+\ Read a UTF-8 code point. On error, return 0. Reading a code point of
+\ value 0 is considered to be an error.
+: read-UTF8 ( lim -- lim val )
+ read8
+ choice
+ dup 0x80 < uf ret enduf
+ dup 0xC0 < uf drop 0 ret enduf
+ dup 0xE0 < uf 0x1F and 1 read-UTF8-next 0x80 0x7FF enduf
+ dup 0xF0 < uf 0x0F and 2 read-UTF8-next 0x800 0xFFFF enduf
+ dup 0xF8 < uf 0x07 and 3 read-UTF8-next 0x10000 0x10FFFF enduf
+ drop 0 ret
+ endchoice
+ between? ifnot drop 0 then
+ ;
+
+\ Read n subsequent bytes to complete the provided first byte. The final
+\ value is -1 on error, or the code point numerical value. The final
+\ value is duplicated.
+: read-UTF8-next ( lim val n -- lim val val )
+ begin dup while
+ -rot
+ read-UTF8-chunk
+ rot 1-
+ repeat
+ drop dup ;
+
+\ Read one byte, that should be a trailing UTF-8 byte, and complement the
+\ current value. On error, value is set to -1.
+: read-UTF8-chunk ( lim val -- lim val )
+ swap
+ \ If we are at the end of the value, report an error but don't fail.
+ dup ifnot 2drop 0 -1 ret then
+ read8 rot
+ dup 0< if swap drop ret then 6 <<
+ swap dup 6 >> 2 <> if 2drop -1 ret then
+ 0x3F and + ;
+
+: high-surrogate? ( x -- x bool )
+ dup 0xD800 0xDBFF between? ;
+
+: low-surrogate? ( x -- x bool )
+ dup 0xDC00 0xDFFF between? ;
+
+: assemble-surrogate-pair ( hi lim lo -- lim val )
+ low-surrogate? ifnot rot 2drop 0 ret then
+ rot 10 << + 0x35FDC00 - ;
+
+\ Read a UTF-16 code point (big-endian). Returned value is 0 on error.
+: read-UTF16BE ( lim -- lim val )
+ read16be
+ choice
+ high-surrogate? uf
+ swap dup ifnot 2drop 0 0 ret then
+ read16be assemble-surrogate-pair
+ enduf
+ low-surrogate? uf
+ drop 0
+ enduf
+ endchoice ;
+
+\ Read a UTF-16 code point (little-endian). Returned value is 0 on error.

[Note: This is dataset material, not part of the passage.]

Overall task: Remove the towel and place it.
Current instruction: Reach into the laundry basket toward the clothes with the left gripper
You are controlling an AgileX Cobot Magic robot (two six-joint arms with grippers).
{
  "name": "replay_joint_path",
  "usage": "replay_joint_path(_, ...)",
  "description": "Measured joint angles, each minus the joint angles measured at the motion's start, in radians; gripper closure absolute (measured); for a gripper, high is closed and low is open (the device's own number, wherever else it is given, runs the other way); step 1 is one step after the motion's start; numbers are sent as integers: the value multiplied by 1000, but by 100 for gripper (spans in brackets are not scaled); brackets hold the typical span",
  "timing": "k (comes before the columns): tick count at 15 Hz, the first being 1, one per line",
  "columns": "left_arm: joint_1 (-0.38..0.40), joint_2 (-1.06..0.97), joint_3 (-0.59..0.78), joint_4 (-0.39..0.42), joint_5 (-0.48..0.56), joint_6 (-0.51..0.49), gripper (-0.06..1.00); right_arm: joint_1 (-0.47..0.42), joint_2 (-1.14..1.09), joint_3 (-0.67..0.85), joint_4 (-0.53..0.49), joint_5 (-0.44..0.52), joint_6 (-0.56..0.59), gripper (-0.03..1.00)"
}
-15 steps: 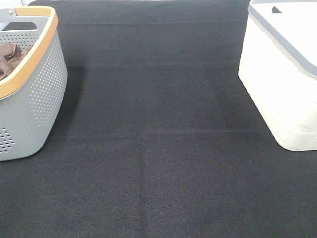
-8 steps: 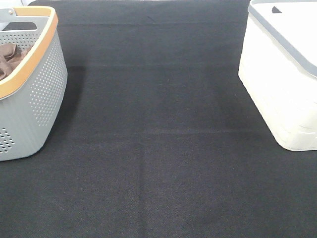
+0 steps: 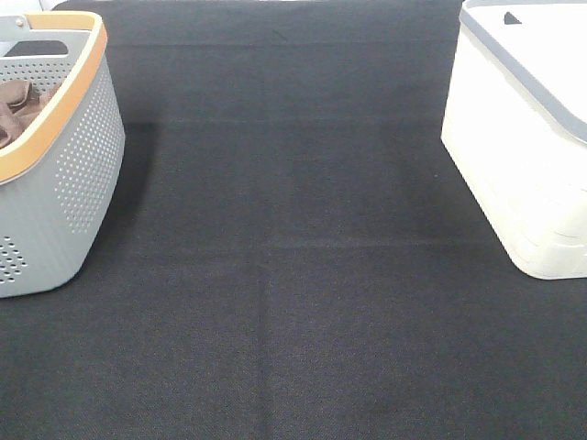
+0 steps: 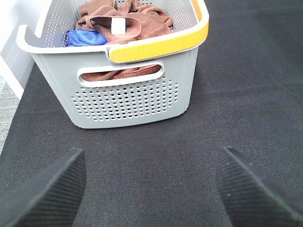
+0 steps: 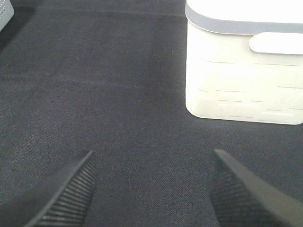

+: read-UTF16LE ( lim -- lim val )
+ read16le
+ choice
+ high-surrogate? uf
+ swap dup ifnot 2drop 0 0 ret then
+ read16le assemble-surrogate-pair
+ enduf
+ low-surrogate? uf
+ drop 0
+ enduf
+ endchoice ;
+
+\ Add byte to current pad value. Offset is updated, or set to 0 on error.
+: pad-append ( off val -- off )
+ over dup 0= swap 256 >= or if 2drop 0 ret then
+ over addr-pad + set8 1+ ;
+
+\ Add UTF-8 chunk byte to the pad. The 'nn' parameter is the shift count.
+: pad-append-UTF8-chunk ( off val nn -- off )
+ >> 0x3F and 0x80 or pad-append ;
+
+\ Test whether a code point is invalid when encoding. This rejects the
+\ 66 noncharacters, and also the surrogate range; this function does NOT
+\ check that the value is in the 0..10FFFF range.
+: valid-unicode? ( val -- bool )
+ dup 0xFDD0 0xFEDF between? if drop 0 ret then
+ dup 0xD800 0xDFFF between? if drop 0 ret then
+ 0xFFFF and 0xFFFE < ;
+
+\ Encode a code point in UTF-8. Offset is in the pad; it is updated, or
+\ set to 0 on error. Leading BOM are ignored.
+: encode-UTF8 ( val off -- off )
+ \ Skip leading BOM (U+FEFF when off is 1).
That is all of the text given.